** WORK INSTRUCTIONS **
Quote every line from the top of the listing down to and including the line that contains "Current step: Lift".

** SUPPLIED DATA **
⁂
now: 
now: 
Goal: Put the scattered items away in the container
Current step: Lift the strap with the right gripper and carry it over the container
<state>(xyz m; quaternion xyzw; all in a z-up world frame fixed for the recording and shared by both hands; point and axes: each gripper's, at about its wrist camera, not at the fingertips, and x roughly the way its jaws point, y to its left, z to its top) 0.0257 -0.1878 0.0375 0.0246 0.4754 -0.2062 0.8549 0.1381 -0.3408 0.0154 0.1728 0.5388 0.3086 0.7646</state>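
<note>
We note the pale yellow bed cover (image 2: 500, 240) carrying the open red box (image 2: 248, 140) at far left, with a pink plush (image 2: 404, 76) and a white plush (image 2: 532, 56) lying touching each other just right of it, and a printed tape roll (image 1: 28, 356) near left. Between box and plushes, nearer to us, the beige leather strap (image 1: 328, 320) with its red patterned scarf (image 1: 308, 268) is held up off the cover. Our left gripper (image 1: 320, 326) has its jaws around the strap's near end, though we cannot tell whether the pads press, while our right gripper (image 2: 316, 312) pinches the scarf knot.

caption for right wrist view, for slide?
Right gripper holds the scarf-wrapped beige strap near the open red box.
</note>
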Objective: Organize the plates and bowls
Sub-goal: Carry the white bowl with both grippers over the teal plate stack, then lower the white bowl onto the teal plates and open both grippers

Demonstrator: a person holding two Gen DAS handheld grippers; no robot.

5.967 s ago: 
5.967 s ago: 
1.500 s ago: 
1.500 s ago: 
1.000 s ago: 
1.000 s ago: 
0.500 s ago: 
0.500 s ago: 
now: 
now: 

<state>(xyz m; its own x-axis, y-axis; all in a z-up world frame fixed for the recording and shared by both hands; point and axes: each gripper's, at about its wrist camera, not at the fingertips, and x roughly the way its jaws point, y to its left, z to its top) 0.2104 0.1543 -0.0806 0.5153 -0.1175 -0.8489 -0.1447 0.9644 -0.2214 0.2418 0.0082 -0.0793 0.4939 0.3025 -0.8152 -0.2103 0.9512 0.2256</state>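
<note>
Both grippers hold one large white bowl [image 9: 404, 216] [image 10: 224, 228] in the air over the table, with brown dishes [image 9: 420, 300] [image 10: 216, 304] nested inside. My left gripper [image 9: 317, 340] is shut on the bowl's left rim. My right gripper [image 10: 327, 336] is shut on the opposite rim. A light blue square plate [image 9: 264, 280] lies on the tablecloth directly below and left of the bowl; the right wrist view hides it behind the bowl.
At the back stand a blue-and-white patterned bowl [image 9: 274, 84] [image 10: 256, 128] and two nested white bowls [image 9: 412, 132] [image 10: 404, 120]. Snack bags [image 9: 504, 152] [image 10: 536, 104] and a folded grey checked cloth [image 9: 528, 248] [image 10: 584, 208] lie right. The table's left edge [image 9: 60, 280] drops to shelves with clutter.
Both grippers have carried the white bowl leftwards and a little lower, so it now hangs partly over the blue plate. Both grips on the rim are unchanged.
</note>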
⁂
** EXPECTED ANSWER **
now: 
now: 
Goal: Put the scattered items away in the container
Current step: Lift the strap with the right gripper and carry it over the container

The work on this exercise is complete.